In the middle of this vast rock heap is the world’s best record of large terrestrial animal life living both before and after that most consequential of all mass extinctions, the Permian-Triassic mass extinction. Generations of paleontologists going back to the middle 1800s have searched the ancient riverbeds and river-valley floors that the Karoo strata were created by and in. Animals often are carried into rivers after death, or are in waterholes where they may have been attacked long ago, leaving bones to fall into mud and become preserved there. This region was the prime record for this period until very recently, with new work in both eastern Russia by our colleague Mike Benton of Bristol and the north central part of Africa, in the country of Niger, where another of our colleagues, Christian Sidor of the University of Washington, have unearthed important new records.1 Yet even these new regions cannot compare the richness and temporal resolution that the Karoo rocks have given us—if “given” should be used at all. In fact, the Karoo has given up its vast store of information about one of the most critical times in life’s history on Earth very grudgingly. It has to be taken, and while the work to do this seems glamorous (who does not dream of being a paleontologist finding a
giant leering skull of some ancient predator, such as T. rex), it is at best difficult on the humans who pursue this passion.
A drive from Cape Town into the center of the Karoo is an all-day affair. But because the rocks are slightly tilted, while the landscape inexorably rises in altitude as one travels north and east into the Karoo, the entire book of strata that the Karoo holds can be read from its ancient mid-Permian-period cover to its Jurassic, dinosaur-bearing last chapter. It is not only time that changes as one goes upward through the many thousands of aggregate feet that is the Karoo sedimentary record. One starts in a time of ice and icebergs and ends in what may have been one of the hottest times in Earth history, as well as passing through an interval tens of millions of years in length when atmospheric oxygen receded to its lowest level since animals first occurred at all, nearly 600 million years ago. Yet if much can be understood by reading this entire record, there is one interval of rock, representing time, that has been more studied than any other.
These are the several hundreds of meters of strata deposited between 252 and 248 million years ago—rocks deposited in the last millennia of the Permian period (and thus the Paleozoic era, which ends with the end of the Permian) and first few millions of years following the vast mass extinction of 252 million years ago.

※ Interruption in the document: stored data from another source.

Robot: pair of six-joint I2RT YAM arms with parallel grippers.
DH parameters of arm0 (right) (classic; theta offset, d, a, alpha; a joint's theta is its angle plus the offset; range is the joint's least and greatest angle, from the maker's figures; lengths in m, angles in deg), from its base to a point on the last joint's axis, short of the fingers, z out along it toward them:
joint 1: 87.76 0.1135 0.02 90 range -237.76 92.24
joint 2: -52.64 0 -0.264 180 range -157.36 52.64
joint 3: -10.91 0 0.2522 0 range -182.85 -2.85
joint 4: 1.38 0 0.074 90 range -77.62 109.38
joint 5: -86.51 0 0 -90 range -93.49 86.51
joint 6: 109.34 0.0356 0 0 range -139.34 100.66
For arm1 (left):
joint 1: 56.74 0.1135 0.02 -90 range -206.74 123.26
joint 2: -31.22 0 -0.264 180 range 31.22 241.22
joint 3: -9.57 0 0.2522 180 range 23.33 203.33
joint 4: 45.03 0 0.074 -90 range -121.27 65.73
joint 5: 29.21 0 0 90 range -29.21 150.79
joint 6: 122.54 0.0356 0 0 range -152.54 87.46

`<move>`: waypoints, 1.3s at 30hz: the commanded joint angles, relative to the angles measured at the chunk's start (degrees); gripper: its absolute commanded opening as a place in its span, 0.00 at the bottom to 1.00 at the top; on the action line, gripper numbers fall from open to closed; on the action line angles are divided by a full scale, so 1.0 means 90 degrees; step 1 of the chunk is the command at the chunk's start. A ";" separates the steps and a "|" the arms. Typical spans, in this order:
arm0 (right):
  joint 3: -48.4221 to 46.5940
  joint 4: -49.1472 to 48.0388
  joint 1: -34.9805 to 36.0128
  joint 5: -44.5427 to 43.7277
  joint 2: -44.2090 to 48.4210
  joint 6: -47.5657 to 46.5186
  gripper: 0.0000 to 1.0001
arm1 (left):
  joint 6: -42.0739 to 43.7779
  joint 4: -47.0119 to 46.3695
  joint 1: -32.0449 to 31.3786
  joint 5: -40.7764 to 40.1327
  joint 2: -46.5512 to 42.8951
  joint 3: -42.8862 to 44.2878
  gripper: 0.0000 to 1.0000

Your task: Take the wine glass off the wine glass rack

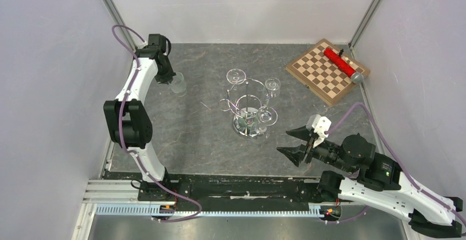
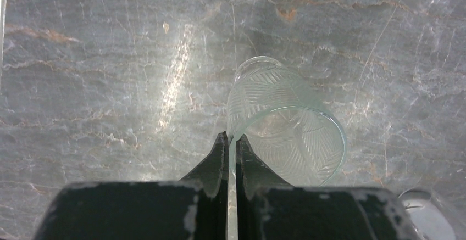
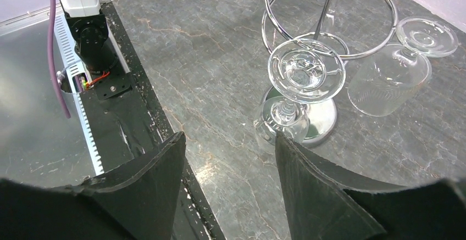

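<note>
Left tool (image 2: 231, 139) closed, pinching rim of glass (image 2: 286, 135) over table (image 2: 110, 86) far left, well apart from rack (image 3: 324, 120): already off. Right tool (image 3: 228, 137) open, facing hung glass (image 3: 306, 71) on rack's near side, probably lined up for it.

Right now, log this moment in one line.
left gripper: shut on glass rim, away from rack | right gripper: open, facing rack

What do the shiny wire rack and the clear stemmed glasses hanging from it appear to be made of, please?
The shiny wire wine glass rack looks like chrome-plated metal: thin rods and a mirror-bright round base. The clear hanging wine glass seems glass, though clear plastic is possible: transparent, with sharp highlights.
</note>
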 commanded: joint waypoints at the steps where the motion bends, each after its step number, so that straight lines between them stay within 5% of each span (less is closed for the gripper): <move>1: 0.0044 -0.0066 0.0014 -0.0124 0.0039 0.0142 0.64 | 0.0349 -0.0386 0.0076 -0.0099 0.0238 0.0645 0.02; 26: -0.0098 0.0020 0.0012 -0.0124 -0.0391 0.0433 0.67 | 0.0479 -0.0298 0.0293 0.0255 0.1326 0.1214 0.02; 32: -0.0098 -0.0070 0.0012 -0.0122 -0.0521 0.0421 0.69 | 0.0549 -0.0297 0.0292 0.0366 0.1245 0.1214 0.34; 39: -0.0165 -0.0150 0.0012 -0.0196 -0.0587 0.0404 0.72 | 0.0655 -0.0261 0.0292 0.0468 0.0830 0.1214 0.52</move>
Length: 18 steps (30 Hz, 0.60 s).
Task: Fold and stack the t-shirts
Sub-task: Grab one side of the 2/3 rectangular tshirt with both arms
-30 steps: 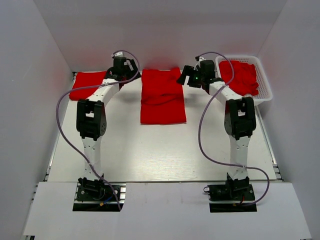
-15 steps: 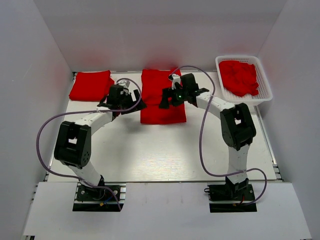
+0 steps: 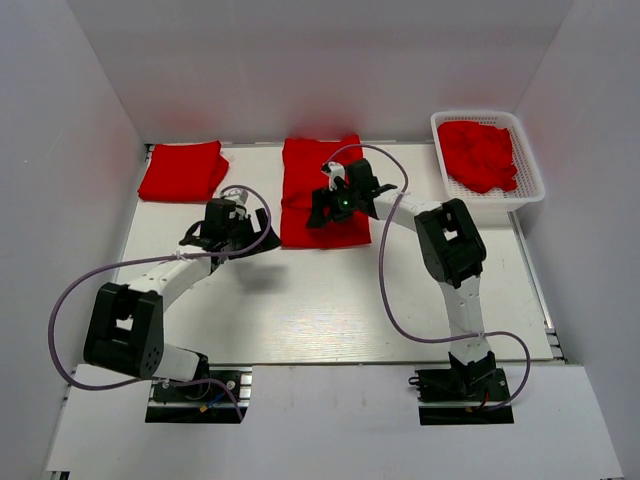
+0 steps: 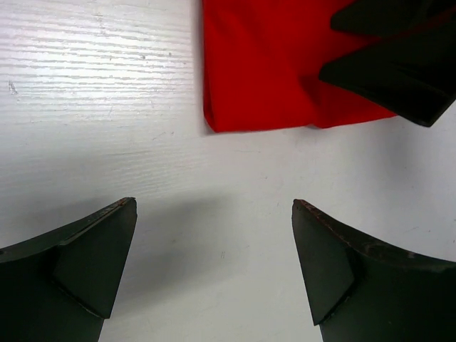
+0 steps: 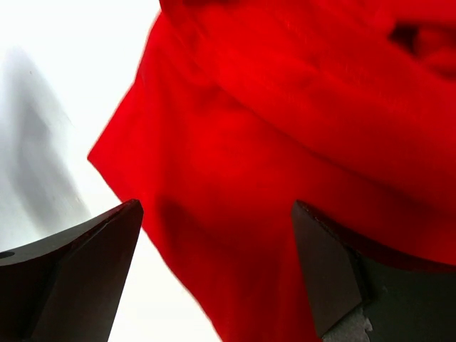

For decades now, geoscientists have been asking several principal questions of these rocks, and their rare but often exquisitely preserved skulls and body skeletons: First is the question of how long the mass extinction took, from the start of extinction rates first exceeding the normal “background” extinction rate, which has been calculated to have been about one extinction each five years. Second, we want to know if the catastrophic extinction on land took place simultaneously with the Permian marine mass extinction. Third, and perhaps most interesting, is the question of what caused the mass extinction. Finally, it is important to discover how quickly terrestrial ecosystems recovered, because these latter clues might give us useful information for surviving any future Permian-like mass extinction, a prospect far more probable than our species seems to realize.